- _DATA_:
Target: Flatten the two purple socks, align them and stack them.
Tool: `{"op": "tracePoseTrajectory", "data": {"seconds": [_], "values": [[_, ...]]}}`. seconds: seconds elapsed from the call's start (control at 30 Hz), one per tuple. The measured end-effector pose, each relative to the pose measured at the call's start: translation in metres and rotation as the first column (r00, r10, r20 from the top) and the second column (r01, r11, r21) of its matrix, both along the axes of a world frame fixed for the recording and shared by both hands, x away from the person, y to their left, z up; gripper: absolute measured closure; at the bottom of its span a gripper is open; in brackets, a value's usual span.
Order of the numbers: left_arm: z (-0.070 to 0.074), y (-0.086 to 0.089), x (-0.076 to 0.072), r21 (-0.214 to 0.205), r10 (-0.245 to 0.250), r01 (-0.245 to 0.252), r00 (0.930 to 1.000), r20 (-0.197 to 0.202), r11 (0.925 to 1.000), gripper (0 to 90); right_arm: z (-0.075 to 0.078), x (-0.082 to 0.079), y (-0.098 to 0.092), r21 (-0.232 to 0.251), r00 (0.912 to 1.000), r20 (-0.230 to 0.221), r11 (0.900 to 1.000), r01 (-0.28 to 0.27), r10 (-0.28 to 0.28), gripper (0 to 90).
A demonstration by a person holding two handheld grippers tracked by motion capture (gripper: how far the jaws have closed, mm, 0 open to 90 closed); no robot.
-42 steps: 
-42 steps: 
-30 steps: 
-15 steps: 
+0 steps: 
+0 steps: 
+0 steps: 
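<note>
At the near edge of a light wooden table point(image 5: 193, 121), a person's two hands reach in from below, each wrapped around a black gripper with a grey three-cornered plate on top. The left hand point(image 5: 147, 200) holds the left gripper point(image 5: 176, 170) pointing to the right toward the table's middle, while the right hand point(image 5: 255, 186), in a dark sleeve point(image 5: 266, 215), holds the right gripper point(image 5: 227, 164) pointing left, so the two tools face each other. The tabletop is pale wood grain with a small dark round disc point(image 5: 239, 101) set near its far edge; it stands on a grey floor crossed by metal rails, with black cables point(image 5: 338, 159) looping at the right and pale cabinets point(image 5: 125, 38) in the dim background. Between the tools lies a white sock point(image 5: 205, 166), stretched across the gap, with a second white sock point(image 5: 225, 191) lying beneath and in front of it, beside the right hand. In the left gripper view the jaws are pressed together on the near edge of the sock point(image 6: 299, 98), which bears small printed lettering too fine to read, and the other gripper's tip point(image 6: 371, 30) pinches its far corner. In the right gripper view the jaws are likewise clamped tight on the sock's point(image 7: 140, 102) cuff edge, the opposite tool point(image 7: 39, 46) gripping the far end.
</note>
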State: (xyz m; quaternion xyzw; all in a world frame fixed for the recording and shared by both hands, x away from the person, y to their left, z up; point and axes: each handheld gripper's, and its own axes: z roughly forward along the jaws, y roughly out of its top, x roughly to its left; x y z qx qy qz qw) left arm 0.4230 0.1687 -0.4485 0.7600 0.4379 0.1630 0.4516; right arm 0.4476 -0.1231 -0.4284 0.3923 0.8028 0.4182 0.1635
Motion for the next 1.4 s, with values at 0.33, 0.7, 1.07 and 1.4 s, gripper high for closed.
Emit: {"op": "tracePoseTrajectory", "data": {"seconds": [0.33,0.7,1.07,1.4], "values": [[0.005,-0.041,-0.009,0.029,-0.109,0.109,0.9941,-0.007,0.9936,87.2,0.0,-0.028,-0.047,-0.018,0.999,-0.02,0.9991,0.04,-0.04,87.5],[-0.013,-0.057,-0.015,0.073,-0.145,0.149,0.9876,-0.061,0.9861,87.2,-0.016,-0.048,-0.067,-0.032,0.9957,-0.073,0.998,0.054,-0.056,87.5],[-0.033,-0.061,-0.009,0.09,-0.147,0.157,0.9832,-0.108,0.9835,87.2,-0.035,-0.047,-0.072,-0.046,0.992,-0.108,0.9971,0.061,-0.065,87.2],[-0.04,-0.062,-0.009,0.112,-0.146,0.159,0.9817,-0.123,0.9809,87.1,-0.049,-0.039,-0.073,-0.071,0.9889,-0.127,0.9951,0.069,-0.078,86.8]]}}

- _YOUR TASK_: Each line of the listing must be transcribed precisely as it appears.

- _TASK RESULT_:
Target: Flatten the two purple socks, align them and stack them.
Tool: `{"op": "tracePoseTrajectory", "data": {"seconds": [_], "values": [[_, ...]]}}`. seconds: seconds elapsed from the call's start (control at 30 Hz), one per tuple. The measured end-effector pose, each relative to the pose measured at the call's start: translation in metres and rotation as the first column (r00, r10, r20 from the top) and the second column (r01, r11, r21) of its matrix, both along the axes of a world frame fixed for the recording and shared by both hands, x away from the person, y to their left, z up; gripper: absolute measured closure; at the bottom of its span a gripper is open; in brackets, a value's usual span.
Order of the numbers: left_arm: z (-0.070 to 0.074), y (-0.086 to 0.089), x (-0.076 to 0.072), r21 (-0.214 to 0.205), r10 (-0.245 to 0.250), r01 (-0.245 to 0.252), r00 (0.930 to 1.000), r20 (-0.197 to 0.202), r11 (0.925 to 1.000), gripper (0 to 90); right_arm: z (-0.075 to 0.078), x (-0.082 to 0.079), y (-0.098 to 0.092), r21 (-0.232 to 0.251), r00 (0.912 to 1.000), r20 (-0.230 to 0.221), r11 (0.900 to 1.000), r01 (-0.28 to 0.27), r10 (-0.28 to 0.28), gripper (0 to 90).
A demonstration by a person holding two handheld grippers tracked by motion capture (gripper: how far the jaws have closed, mm, 0 open to 90 closed); no robot.
-42 steps: 
-42 steps: 
-30 steps: 
-15 steps: 
+0 steps: 
+0 steps: 
+0 steps: 
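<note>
At the near edge of a light wooden table point(image 5: 193, 121), a person's two hands reach in from below, each wrapped around a black gripper with a grey three-cornered plate on top. The left hand point(image 5: 147, 200) holds the left gripper point(image 5: 176, 170) pointing to the right toward the table's middle, while the right hand point(image 5: 255, 186), in a dark sleeve point(image 5: 266, 215), holds the right gripper point(image 5: 227, 164) pointing left, so the two tools face each other. The tabletop is pale wood grain with a small dark round disc point(image 5: 239, 101) set near its far edge; it stands on a grey floor crossed by metal rails, with black cables point(image 5: 338, 159) looping at the right and pale cabinets point(image 5: 125, 38) in the dim background. Between the tools lies a white sock point(image 5: 205, 166), stretched across the gap, with a second white sock point(image 5: 225, 191) lying beneath and in front of it, beside the right hand. In the left gripper view the jaws are pressed together on the near edge of the sock point(image 6: 299, 98), which bears small printed lettering too fine to read, and the other gripper's tip point(image 6: 371, 30) pinches its far corner. In the right gripper view the jaws are likewise clamped tight on the sock's point(image 7: 140, 102) cuff edge, the opposite tool point(image 7: 39, 46) gripping the far end.
</note>
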State: (xyz m; quaternion xyzw; all in a world frame fixed for the recording and shared by both hands, x away from the person, y to their left, z up; point and axes: each handheld gripper's, and its own axes: z roughly forward along the jaws, y roughly out of its top, x roughly to its left; x y z qx qy qz qw) left arm 0.4230 0.1687 -0.4485 0.7600 0.4379 0.1630 0.4516; right arm 0.4476 -0.1231 -0.4284 0.3923 0.8028 0.4182 0.1635
Motion for the next 1.4 s, with values at 0.33, 0.7, 1.07 and 1.4 s, gripper high for closed.
Emit: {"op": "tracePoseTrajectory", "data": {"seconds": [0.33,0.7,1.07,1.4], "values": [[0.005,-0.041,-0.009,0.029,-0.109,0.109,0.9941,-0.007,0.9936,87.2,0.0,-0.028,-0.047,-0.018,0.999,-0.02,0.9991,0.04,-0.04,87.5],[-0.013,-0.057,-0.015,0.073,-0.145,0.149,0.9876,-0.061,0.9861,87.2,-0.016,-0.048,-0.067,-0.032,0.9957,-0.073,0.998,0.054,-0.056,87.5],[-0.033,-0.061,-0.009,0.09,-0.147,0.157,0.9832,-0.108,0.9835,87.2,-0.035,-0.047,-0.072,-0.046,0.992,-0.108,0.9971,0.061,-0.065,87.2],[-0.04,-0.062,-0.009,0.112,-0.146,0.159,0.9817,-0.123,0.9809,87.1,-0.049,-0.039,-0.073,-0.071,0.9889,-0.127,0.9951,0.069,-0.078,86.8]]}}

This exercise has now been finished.